** Opening RECORDS FOR THE TASK block **

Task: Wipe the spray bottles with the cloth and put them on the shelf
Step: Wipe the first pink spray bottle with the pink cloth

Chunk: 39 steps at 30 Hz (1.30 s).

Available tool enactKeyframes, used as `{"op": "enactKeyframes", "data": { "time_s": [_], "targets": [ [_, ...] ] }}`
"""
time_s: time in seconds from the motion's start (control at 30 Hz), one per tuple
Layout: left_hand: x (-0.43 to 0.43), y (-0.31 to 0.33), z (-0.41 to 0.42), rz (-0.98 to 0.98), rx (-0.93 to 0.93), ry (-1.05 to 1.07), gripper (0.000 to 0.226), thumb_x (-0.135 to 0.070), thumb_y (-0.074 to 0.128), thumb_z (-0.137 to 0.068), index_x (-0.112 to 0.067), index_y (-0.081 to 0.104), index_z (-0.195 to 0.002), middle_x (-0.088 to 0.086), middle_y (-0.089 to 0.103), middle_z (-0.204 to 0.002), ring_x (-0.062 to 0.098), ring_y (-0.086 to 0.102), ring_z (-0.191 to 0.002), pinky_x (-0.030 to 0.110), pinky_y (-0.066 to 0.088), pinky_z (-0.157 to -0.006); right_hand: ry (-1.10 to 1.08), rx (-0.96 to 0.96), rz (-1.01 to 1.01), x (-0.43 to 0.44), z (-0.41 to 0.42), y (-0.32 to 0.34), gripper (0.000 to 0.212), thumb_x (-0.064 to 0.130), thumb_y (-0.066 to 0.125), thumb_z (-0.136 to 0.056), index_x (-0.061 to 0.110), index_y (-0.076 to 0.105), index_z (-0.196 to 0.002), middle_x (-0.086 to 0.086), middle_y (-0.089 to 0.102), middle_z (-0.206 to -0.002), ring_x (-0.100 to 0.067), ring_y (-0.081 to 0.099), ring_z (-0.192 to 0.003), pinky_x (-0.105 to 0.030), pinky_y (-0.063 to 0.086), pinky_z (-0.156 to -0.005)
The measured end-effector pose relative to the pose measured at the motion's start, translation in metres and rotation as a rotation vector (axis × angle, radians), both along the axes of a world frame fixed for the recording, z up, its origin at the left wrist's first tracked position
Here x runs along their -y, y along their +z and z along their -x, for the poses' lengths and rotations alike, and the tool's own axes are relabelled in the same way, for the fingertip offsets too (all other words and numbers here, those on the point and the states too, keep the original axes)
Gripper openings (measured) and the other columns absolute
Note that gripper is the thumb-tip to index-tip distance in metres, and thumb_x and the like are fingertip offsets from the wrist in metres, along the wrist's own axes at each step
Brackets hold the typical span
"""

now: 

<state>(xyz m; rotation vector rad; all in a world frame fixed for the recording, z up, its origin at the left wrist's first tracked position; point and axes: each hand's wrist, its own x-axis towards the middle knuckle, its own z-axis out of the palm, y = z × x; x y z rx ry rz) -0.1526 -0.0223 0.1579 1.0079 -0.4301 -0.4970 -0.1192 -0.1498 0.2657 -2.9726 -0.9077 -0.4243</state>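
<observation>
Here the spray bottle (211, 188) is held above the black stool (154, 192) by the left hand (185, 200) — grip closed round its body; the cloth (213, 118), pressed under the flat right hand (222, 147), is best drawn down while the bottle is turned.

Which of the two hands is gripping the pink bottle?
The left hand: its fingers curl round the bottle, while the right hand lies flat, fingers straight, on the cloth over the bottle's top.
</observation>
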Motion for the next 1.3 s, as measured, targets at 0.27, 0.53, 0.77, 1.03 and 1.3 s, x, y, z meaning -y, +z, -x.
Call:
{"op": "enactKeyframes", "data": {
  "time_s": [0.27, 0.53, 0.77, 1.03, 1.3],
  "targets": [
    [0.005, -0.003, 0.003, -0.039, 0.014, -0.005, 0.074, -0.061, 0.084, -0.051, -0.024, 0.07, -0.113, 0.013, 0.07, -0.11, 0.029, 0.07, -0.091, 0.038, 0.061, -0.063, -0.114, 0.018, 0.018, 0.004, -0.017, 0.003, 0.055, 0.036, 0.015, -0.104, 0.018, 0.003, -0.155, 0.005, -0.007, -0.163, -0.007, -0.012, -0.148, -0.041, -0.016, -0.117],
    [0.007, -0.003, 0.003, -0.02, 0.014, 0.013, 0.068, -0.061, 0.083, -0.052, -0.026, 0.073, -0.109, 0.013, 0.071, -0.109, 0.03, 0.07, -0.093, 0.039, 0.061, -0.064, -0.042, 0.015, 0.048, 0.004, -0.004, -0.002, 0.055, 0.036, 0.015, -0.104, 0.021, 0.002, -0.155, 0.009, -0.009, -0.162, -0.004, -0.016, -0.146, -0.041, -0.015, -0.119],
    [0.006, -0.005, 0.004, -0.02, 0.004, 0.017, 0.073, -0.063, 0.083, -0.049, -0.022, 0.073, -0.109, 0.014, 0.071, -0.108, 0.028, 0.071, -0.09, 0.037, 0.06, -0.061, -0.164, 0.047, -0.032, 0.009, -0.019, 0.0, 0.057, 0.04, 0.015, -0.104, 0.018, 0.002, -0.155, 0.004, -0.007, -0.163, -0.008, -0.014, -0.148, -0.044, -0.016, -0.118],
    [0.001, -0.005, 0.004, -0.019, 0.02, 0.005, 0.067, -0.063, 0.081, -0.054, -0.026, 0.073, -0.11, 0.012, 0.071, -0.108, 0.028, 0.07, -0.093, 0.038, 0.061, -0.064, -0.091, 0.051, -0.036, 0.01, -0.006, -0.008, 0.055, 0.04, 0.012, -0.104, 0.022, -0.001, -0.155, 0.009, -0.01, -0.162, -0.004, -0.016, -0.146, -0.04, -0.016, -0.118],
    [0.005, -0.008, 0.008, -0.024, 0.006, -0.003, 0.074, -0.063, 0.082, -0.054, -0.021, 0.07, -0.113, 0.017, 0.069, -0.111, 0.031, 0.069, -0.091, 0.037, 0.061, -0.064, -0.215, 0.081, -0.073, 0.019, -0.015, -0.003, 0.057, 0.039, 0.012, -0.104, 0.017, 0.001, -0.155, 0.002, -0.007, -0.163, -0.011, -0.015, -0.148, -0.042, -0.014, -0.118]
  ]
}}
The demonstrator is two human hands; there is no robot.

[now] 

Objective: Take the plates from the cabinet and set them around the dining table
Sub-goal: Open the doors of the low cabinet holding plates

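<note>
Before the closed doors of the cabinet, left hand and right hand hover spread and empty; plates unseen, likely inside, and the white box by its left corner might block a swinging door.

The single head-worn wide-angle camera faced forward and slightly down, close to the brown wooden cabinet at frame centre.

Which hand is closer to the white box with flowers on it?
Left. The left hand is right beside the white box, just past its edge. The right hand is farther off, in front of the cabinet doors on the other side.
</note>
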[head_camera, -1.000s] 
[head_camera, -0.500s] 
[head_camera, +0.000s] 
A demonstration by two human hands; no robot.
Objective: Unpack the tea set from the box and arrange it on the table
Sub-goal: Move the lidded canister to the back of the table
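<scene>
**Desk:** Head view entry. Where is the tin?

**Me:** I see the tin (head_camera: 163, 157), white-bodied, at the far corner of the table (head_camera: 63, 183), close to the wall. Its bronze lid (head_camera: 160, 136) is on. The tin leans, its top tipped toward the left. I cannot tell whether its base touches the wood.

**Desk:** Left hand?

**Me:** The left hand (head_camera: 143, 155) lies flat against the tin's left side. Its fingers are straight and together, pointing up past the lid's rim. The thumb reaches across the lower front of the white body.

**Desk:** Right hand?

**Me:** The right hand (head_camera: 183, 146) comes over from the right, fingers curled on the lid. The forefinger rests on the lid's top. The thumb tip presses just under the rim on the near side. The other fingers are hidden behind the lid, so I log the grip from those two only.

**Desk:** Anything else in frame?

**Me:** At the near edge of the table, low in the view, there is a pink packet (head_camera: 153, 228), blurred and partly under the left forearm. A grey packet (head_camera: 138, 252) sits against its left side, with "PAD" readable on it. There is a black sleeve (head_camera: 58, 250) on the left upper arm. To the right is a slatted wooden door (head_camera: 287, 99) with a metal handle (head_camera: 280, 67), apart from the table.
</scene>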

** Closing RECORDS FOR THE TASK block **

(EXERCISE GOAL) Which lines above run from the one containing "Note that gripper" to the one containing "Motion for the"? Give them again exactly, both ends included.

(REPLY TO THE EXERCISE)
Note that gripper is the thumb-tip to index-tip distance in metres, and thumb_x and the like are fingertip offsets from the wrist in metres, along the wrist's own axes at each step
Brackets hold the typical span
"""

now: 

<state>(xyz m; rotation vector rad; all in a world frame fixed for the recording, z up, its origin at the left wrist's first tracked position; point and axes: each hand's wrist, its own x-axis towards the middle knuckle, its own z-axis out of the palm, y = z × x; x y z rx ry rz) -0.1526 -0.0223 0.1579 1.0079 -0.4301 -0.4970 -0.1192 -0.1498 0.2657 -2.9726 -0.9077 -0.4243</state>
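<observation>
Here the spray bottle (211, 188) is held above the black stool (154, 192) by the left hand (185, 200) — grip closed round its body; the cloth (213, 118), pressed under the flat right hand (222, 147), is best drawn down while the bottle is turned.

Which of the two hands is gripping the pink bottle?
The left hand: its fingers curl round the bottle, while the right hand lies flat, fingers straight, on the cloth over the bottle's top.
</observation>
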Motion for the next 1.3 s, as measured, targets at 0.27, 0.53, 0.77, 1.03 and 1.3 s, x, y, z meaning -y, +z, -x.

This output is complete, and the exercise is done.